(Task description)
Set down again exactly the lines of the listing below that fall between the line holding "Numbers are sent" and the line holding "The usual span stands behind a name", inclusive.

(Recorded information)
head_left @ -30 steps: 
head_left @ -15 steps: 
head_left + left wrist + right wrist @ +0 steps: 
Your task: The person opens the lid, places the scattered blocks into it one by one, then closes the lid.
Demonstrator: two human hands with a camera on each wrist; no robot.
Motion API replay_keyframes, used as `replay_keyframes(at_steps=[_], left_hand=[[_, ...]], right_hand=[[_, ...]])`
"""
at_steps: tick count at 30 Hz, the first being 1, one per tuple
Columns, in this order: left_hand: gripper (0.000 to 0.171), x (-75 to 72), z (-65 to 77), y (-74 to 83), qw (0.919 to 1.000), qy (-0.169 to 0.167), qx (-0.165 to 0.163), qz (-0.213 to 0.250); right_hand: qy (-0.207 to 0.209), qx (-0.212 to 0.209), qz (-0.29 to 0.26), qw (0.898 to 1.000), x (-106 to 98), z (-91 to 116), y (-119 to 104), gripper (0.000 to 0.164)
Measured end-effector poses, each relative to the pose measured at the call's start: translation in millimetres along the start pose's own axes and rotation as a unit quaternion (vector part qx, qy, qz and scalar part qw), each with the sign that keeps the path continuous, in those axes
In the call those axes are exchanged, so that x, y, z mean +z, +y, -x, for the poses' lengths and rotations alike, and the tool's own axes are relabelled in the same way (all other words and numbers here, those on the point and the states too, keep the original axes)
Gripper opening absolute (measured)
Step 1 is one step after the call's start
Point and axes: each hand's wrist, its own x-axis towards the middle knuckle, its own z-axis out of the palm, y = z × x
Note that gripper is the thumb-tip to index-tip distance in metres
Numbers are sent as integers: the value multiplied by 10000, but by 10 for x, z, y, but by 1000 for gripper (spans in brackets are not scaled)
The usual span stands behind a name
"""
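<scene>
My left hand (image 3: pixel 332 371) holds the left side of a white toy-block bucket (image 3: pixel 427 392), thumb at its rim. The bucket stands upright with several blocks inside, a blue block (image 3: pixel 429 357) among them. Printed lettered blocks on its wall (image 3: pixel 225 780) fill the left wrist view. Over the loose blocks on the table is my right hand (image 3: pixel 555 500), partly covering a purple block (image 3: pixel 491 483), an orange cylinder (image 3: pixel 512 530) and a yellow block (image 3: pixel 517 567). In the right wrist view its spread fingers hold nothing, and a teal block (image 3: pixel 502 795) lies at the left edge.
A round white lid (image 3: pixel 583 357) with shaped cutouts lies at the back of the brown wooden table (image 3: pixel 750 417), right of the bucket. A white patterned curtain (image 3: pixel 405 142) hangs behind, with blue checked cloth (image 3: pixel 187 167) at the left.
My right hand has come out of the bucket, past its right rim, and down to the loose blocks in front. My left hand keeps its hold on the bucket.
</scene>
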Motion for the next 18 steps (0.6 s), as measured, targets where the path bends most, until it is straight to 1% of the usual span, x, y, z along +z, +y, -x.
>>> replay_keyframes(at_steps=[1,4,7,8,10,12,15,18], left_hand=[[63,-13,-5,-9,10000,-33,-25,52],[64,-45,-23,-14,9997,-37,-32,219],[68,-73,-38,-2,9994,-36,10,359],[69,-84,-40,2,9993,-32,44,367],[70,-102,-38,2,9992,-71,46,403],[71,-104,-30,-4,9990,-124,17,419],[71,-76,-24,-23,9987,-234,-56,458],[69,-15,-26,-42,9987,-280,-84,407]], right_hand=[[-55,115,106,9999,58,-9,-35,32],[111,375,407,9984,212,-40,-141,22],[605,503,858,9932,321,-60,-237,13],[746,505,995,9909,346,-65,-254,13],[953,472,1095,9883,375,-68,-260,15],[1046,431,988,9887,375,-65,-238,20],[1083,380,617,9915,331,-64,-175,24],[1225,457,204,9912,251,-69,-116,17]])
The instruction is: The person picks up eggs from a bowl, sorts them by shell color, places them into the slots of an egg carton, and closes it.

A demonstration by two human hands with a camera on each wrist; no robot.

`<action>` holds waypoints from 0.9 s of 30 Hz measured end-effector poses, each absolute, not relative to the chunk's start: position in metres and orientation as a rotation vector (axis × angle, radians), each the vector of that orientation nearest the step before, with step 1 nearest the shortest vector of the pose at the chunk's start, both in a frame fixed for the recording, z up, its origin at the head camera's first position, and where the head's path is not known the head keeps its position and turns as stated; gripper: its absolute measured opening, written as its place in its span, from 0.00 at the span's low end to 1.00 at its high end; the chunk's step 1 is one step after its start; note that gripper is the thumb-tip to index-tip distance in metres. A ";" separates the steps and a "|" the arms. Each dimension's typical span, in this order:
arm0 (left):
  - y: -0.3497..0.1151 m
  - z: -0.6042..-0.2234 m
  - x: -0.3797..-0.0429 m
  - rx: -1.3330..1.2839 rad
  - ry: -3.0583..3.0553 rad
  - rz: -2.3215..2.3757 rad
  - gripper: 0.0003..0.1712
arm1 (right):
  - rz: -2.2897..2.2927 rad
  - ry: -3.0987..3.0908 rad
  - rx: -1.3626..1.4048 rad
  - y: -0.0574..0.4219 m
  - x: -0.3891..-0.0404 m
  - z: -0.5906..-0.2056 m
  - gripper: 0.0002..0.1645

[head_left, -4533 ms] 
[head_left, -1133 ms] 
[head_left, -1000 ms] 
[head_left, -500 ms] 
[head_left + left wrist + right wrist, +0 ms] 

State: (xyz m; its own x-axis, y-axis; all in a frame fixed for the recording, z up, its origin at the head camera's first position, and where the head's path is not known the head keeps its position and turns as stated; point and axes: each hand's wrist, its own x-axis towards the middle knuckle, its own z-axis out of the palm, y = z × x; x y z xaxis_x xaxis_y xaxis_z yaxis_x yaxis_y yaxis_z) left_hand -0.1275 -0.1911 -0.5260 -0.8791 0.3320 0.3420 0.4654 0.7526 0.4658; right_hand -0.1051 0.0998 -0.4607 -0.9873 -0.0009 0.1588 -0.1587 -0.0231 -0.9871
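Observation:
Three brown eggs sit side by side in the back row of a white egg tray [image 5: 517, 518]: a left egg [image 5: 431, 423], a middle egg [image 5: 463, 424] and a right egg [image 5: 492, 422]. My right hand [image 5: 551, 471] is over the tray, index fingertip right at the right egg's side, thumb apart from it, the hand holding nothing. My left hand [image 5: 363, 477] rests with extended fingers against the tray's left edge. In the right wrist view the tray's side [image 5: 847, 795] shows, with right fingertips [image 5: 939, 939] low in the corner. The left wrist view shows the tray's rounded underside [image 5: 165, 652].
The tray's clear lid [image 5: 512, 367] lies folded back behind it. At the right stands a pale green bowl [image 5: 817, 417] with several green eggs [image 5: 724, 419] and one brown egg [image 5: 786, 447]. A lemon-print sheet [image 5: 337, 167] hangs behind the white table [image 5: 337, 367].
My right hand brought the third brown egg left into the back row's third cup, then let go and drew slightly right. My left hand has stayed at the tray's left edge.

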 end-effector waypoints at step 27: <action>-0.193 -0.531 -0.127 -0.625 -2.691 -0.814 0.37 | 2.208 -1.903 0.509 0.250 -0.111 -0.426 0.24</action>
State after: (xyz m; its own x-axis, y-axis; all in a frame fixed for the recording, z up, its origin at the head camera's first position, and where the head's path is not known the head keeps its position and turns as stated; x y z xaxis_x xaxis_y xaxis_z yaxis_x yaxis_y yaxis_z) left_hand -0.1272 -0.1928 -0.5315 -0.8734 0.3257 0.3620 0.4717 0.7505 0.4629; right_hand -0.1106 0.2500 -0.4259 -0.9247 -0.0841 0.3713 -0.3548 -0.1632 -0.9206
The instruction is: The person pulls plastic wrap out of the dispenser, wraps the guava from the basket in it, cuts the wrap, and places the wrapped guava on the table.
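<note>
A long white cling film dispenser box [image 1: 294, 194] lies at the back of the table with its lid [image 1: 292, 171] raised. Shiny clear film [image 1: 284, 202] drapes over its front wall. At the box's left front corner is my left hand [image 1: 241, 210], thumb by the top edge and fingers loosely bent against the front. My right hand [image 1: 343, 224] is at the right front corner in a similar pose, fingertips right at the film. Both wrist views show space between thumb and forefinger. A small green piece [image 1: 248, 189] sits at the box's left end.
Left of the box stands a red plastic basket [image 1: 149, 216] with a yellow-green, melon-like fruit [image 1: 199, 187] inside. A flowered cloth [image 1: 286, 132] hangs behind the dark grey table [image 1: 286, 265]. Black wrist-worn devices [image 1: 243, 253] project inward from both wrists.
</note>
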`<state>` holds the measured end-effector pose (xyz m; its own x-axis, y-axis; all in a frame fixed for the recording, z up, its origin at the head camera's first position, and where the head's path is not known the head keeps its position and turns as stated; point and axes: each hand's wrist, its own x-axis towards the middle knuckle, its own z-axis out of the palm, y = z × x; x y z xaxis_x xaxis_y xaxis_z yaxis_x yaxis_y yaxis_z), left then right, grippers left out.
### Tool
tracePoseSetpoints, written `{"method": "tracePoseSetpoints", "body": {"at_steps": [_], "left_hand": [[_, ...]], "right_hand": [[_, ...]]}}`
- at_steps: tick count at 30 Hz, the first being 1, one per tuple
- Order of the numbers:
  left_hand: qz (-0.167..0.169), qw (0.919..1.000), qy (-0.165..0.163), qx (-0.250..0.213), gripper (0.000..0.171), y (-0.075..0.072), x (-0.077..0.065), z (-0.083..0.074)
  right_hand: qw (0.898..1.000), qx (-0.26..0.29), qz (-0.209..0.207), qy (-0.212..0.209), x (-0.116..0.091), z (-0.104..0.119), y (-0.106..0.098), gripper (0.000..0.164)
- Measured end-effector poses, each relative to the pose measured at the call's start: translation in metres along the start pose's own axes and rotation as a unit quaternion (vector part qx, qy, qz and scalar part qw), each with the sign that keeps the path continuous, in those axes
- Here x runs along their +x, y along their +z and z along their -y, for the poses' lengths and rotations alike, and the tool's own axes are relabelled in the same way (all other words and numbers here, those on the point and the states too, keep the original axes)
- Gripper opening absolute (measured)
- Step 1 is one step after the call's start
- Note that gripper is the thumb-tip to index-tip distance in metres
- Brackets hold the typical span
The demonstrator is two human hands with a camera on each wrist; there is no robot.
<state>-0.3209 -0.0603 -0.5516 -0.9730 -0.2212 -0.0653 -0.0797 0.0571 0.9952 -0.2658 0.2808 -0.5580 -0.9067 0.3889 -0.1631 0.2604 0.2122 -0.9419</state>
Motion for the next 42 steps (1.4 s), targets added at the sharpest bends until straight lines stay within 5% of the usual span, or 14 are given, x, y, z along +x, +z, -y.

(Solved problem)
Numbers are sent as integers: the value multiplied by 10000, but by 10 for x, z, y, but by 1000 for gripper (spans in brackets are not scaled)
The usual span stands behind a name

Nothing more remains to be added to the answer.